A legendary wine region setting the benchmark for Pinot Noir and Chardonnay worldwide, Burgundy is a perennial favorite of many wine lovers. After centuries of winemaking, the Burgundians have determined precisely which grape clone grows best on which plot of land. While the concept of ‘terroir’ reigns supreme here—soil type, elevation and angle of each slope—this is a region firmly rooted in tradition. Because of the Napoleonic Code requiring equal distribution of property and land among all heirs, vineyard ownership in Burgundy is extremely fragmented, with some growers responsible for just one or two rows of vines. This system has led to the predominance of the "negociant"—a merchant who purchases fruit from many different growers to vinify and bottle together.
Burgundy’s cool, marginal climate and Jurassic limestone soils are perfect for the production of elegant, savory, and mineral-driven Chardonnay and Pinot Noir with plenty of acidity. Vintage variation is of particular importance here, as weather conditions can be variable and unpredictable. In some years spring frost and hail must be overcome.

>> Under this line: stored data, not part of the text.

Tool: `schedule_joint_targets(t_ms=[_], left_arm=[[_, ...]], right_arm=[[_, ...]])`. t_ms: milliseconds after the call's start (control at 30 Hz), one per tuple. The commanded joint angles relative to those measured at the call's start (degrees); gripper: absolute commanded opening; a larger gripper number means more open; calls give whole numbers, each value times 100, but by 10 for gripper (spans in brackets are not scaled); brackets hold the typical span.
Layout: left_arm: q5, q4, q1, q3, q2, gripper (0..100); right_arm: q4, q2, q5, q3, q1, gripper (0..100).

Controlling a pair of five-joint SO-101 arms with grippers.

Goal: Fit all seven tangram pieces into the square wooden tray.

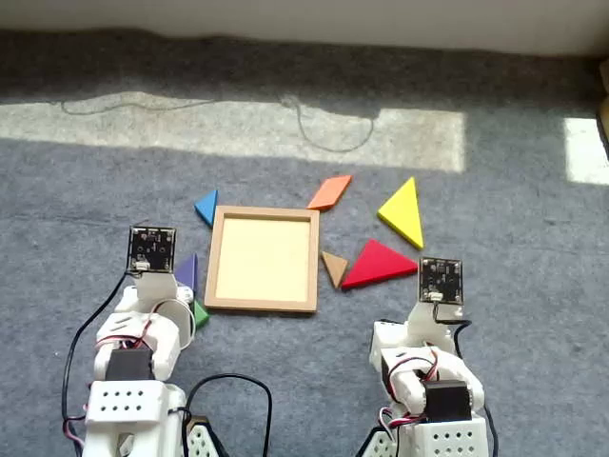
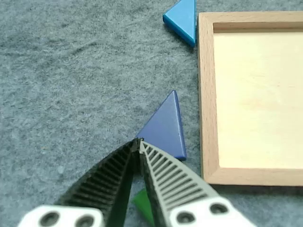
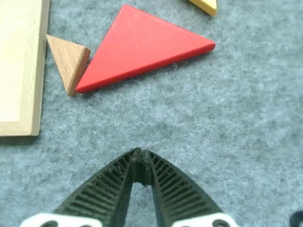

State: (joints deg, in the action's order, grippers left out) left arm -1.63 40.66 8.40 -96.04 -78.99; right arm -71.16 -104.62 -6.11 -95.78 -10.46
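The square wooden tray (image 1: 265, 211) is lying on the grey table (image 1: 95, 190), and I am holding my left gripper (image 2: 139, 143) pinched together at the dark blue triangle (image 2: 165, 125) beside it and my right gripper (image 3: 141, 158) together near the red triangle (image 3: 142, 45).

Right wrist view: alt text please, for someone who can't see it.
A large red triangle lies on grey carpet beside a small tan triangle near the wooden tray's corner. The right gripper is shut, short of both; a yellow piece lies beyond.
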Motion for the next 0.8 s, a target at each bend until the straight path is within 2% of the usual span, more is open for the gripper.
schedule_joint_targets(t_ms=[0, 67, 167, 267, 367, 467, 633, 700, 767], left_arm=[[35, 53, 13, -4, -75, 7], [35, 44, 391, 224, -75, 6], [62, 26, 1051, 646, -75, 7], [870, 79, 1323, 927, -75, 7], [1626, 352, 1314, 980, -75, 6], [1653, 510, 1341, 998, -75, 7], [1741, 756, 1314, 963, -75, 11], [2022, 879, 1314, 971, -75, 55], [1978, 958, 1305, 954, -75, 133]], right_arm=[[-13, -57, -18, -505, 57, 10], [-13, -57, 325, -497, 75, 10], [180, -66, 1591, -356, 277, 10], [787, -66, 2857, -22, 646, 10], [980, -48, 2760, 215, 884, 10], [963, -31, 2119, 637, 875, 10], [963, 48, 2048, 1314, 646, 11], [963, 356, 2040, 1578, 479, 11], [963, 892, 2022, 1991, 303, 11]])
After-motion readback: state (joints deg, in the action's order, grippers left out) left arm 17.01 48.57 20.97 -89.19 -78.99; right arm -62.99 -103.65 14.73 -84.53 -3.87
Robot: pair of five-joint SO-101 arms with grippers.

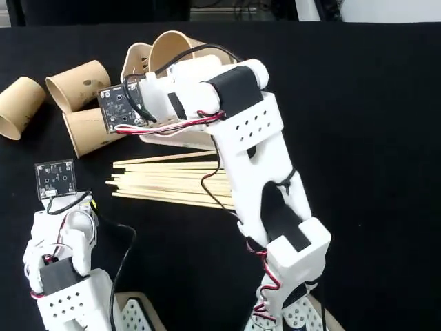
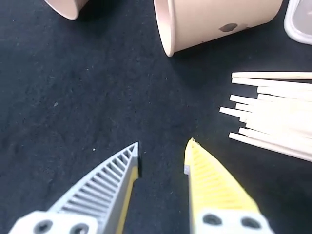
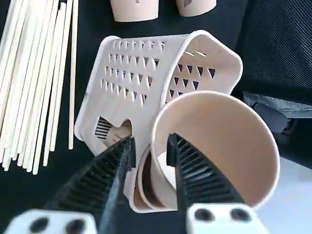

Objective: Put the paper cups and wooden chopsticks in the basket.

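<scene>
Pinched by its rim in the right end effector (image 3: 149,144), a cup (image 3: 219,146) is held at the basket (image 3: 146,73) for stacking, while the left end effector (image 2: 163,144) is spread near the chopsticks (image 2: 273,117).

**Right arm extended, left arm folded low**

The right arm (image 1: 255,158) stretches forward from its base with the wrist bent down. The right gripper (image 3: 150,142) has its fingers pinched on the rim of a paper cup (image 3: 219,146). The left arm (image 1: 62,283) sits folded near its base. The left gripper (image 2: 163,145) points downward with its fingers parted.
</scene>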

The Côte d’Or, a long and narrow escarpment, forms the heart of the region, split into the Côte de Nuits to the north and the Côte de Beaune to the south. The former is home to many of the world’s finest Pinot Noir wines, while Chardonnay plays a much more prominent role in the latter, though outstanding red, white, and rosé are all produced throughout. Other key appellations include the Côte Chalonnaise, home to great value Pinot Noir and sparkling Crémant de Bourgogne. The Mâconnais produces soft and round, value-driven Chardonnay while Chablis, the northernmost region of Burgundy, is a paradise for any lover of bright, acid-driven and often age-worthy versions of the grape.
Perfect ripeness balanced with a characteristic acidity make Aligoté a unique white grape in Burgundy. But since Chardonnay reigns supreme across the appellation, Aligoté almost always ends up unfairly lost in its shadow—though not always! In Côte Chalonnaise, in a quaint village named Bouzeron, just south of the Côte de Beaune, Aligoté has its very own appellation where yields are limited in order to enhance the grape’s flavors and aromas. Some of the world’s very best come from there. And curiously, the famous producer, Domaine Ponsot, bottles a 100% Aligoté from its Premier Cru in Morey-Ste-Denis, Les Monts Luisants, made from Aligoté vines planted in 1911. Vignerons in the New World experiment with the grape but it is really most popular outside of Burgundy in the Eastern European countries of Romania, Burlgaria, Ukraine, and Moldova. What makes Aligoté unique is its intense citrus fruit flavors balanced by a floral character of honeysuckle blossom and a supple texture.